**Dataset records**.
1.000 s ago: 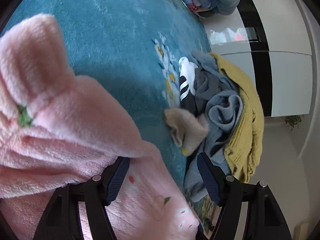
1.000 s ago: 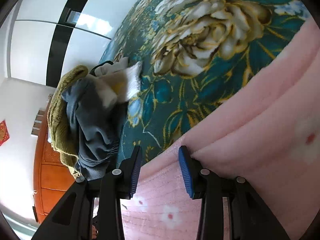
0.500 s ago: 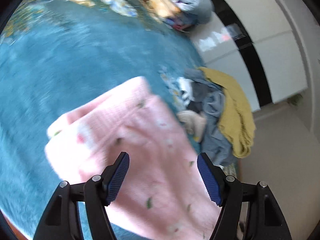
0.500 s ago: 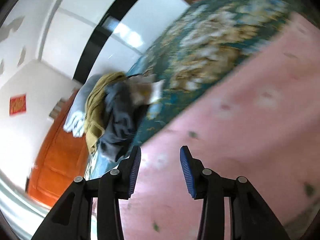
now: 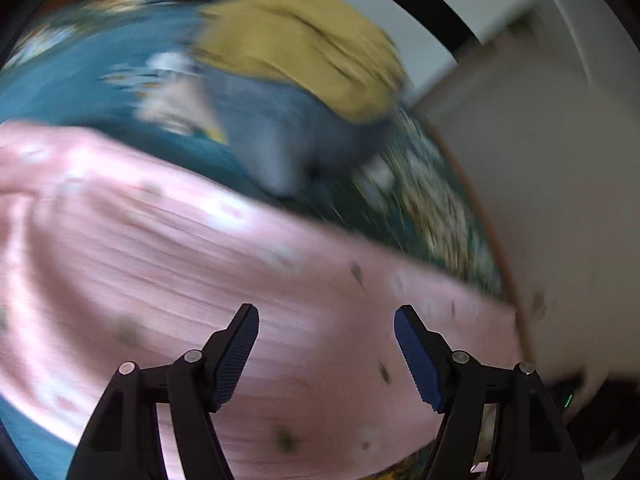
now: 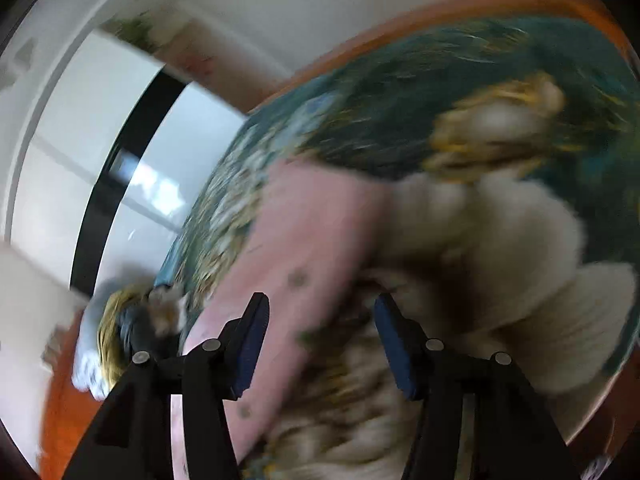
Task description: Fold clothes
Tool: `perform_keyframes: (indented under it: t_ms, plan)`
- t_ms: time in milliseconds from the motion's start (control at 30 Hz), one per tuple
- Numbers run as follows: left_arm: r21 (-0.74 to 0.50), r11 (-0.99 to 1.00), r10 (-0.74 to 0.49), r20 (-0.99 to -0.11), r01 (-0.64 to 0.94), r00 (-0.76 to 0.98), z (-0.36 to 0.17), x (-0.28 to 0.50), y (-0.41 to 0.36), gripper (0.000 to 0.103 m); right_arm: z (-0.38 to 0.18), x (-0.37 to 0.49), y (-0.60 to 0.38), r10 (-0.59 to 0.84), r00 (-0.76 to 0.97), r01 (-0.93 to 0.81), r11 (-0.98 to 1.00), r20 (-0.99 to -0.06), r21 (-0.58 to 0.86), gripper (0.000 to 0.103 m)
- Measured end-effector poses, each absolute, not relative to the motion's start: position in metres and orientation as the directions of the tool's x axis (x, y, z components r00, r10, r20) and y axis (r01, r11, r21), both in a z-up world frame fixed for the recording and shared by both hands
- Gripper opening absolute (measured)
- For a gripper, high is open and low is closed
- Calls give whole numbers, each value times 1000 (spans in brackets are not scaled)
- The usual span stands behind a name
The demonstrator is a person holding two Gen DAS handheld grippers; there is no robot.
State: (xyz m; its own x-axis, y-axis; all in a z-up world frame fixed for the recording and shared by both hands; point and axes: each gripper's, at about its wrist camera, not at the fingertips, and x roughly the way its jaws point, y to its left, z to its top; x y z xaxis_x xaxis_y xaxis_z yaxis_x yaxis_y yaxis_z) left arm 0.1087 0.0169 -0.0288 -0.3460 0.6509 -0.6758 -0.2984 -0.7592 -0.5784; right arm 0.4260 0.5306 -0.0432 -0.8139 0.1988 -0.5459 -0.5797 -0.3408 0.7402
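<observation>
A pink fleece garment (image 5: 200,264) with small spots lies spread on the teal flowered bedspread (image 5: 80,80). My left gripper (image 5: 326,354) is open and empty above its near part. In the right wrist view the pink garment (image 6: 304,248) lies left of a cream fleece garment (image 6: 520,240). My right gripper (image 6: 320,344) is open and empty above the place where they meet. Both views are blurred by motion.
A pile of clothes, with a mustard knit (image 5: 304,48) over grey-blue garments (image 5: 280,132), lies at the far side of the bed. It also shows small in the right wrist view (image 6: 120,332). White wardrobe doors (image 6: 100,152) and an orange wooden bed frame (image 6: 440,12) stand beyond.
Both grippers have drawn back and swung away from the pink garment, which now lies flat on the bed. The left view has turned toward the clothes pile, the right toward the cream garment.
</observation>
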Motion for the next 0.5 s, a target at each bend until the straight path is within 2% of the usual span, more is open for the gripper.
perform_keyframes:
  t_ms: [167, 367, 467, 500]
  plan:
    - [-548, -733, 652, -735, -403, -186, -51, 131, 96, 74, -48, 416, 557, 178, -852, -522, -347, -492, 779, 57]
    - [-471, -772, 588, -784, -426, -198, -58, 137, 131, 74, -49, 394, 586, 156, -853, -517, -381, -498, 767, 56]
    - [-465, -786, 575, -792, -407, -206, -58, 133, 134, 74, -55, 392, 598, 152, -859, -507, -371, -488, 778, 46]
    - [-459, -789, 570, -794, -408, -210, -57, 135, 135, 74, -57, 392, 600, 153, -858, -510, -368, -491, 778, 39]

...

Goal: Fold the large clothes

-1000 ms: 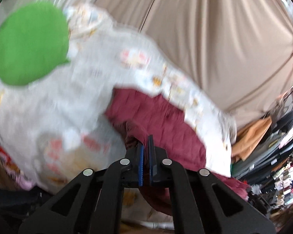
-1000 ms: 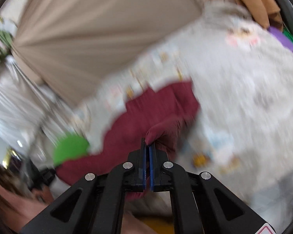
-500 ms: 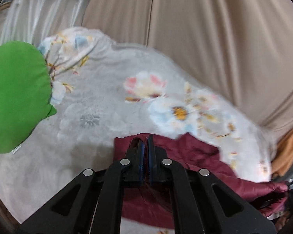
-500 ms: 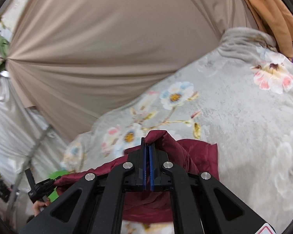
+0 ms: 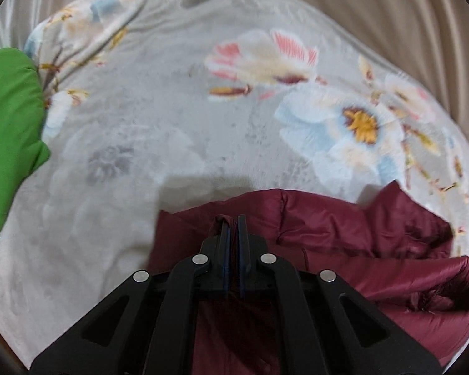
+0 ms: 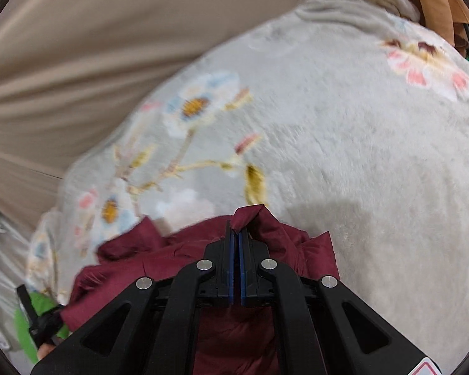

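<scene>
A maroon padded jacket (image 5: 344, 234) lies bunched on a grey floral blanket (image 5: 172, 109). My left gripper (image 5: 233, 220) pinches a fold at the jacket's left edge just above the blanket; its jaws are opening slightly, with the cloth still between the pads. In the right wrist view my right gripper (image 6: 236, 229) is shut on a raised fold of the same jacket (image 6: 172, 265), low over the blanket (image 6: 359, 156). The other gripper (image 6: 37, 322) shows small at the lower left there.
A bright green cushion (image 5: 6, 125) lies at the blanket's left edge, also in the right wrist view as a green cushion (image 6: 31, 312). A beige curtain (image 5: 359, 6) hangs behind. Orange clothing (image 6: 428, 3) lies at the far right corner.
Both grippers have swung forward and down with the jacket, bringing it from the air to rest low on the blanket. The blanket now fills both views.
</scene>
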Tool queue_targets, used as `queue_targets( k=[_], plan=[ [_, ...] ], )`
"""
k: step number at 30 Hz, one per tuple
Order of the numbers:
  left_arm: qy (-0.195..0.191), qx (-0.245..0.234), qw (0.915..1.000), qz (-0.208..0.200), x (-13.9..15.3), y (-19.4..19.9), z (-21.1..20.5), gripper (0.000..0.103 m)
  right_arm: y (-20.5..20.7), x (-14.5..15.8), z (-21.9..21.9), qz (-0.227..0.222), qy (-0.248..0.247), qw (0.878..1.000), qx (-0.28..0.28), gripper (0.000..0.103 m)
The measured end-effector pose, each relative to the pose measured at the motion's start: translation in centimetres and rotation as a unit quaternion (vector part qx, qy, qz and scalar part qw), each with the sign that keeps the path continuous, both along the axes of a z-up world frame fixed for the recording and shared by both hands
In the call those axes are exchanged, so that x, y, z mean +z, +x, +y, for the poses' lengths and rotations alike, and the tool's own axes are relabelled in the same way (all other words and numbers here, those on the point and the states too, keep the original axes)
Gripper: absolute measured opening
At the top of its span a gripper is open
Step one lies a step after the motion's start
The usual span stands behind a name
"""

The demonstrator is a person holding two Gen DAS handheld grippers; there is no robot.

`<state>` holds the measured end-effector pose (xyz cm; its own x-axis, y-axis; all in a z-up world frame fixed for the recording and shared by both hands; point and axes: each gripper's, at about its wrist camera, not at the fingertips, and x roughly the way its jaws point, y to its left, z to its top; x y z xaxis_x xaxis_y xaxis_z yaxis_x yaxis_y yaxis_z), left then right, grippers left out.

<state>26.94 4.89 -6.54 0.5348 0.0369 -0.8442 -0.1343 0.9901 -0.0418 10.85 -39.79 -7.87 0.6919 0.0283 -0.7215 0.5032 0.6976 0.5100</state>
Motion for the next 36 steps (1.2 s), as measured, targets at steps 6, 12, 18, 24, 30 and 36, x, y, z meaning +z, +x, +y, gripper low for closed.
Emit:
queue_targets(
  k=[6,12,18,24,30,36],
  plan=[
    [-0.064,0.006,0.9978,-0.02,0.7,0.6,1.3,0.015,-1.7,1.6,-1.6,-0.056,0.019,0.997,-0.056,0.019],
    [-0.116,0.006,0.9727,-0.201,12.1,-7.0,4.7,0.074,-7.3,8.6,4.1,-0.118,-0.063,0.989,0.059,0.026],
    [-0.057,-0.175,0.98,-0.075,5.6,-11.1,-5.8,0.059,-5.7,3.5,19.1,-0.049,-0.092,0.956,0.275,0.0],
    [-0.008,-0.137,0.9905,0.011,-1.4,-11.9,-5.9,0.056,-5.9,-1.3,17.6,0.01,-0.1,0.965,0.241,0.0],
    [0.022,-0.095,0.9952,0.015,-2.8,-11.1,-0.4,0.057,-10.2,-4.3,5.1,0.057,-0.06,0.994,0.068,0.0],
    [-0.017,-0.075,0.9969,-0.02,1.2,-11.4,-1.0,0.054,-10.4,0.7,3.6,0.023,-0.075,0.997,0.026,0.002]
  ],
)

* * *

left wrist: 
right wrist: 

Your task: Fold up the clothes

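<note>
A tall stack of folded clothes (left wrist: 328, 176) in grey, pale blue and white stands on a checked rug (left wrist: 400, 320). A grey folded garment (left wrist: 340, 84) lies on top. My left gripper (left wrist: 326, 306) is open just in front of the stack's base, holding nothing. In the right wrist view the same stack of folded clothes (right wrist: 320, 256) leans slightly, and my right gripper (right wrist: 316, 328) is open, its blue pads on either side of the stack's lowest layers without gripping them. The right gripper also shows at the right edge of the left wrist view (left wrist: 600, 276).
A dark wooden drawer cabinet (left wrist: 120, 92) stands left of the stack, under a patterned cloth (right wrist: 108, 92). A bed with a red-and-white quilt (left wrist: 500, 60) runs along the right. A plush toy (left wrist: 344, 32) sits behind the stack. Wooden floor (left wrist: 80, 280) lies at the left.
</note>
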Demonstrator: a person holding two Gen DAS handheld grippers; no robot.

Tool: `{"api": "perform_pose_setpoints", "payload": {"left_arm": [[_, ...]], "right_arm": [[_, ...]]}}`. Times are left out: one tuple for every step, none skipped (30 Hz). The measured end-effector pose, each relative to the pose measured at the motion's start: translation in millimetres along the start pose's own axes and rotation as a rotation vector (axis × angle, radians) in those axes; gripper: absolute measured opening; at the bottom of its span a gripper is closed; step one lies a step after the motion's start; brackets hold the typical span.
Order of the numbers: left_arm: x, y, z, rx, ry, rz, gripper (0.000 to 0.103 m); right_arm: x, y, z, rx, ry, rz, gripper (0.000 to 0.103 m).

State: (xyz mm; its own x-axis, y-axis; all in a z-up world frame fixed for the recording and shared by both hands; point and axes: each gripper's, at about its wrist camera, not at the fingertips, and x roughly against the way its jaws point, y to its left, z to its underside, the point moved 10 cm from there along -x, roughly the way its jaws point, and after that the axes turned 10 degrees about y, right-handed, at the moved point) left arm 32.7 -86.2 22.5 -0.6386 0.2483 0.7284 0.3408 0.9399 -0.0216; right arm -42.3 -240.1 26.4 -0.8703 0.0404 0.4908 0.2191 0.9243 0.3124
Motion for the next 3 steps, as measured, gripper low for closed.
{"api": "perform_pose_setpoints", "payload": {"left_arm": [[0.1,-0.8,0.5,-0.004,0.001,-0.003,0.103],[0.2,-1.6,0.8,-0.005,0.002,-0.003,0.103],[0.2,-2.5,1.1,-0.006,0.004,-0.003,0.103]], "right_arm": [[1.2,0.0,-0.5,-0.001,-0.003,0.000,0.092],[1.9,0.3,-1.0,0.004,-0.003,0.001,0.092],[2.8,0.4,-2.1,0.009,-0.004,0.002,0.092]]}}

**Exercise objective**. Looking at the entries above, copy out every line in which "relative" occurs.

**Response below**.
- Measured end-effector poses, each absolute, not relative to the motion's start: position in metres and orientation as the directions of the tool's x axis (x, y, z components r00, r10, r20) and y axis (r01, r11, r21), both in a z-up world frame fixed for the recording and shared by both hands
The measured end-effector pose, each relative to the pose measured at the motion's start: translation in centimetres and rotation as a unit quaternion (vector part qx, qy, qz and scalar part qw), each with the sign that keeps the path continuous, both along the axes of a z-up world frame fixed for the recording and shared by both hands
Tool: `{"api": "perform_pose_setpoints", "payload": {"left_arm": [[_, ...]], "right_arm": [[_, ...]]}}`. Times are left out: one tuple for every step, none skipped (30 Hz). The measured end-effector pose, each relative to the pose measured at the motion's start: translation in millimetres along the start pose's own axes and rotation as a rotation vector (axis × angle, radians) in those axes; gripper: absolute measured opening; at the bottom of its span a gripper is closed; step one lies a step after the motion's start; brackets hold the typical span.

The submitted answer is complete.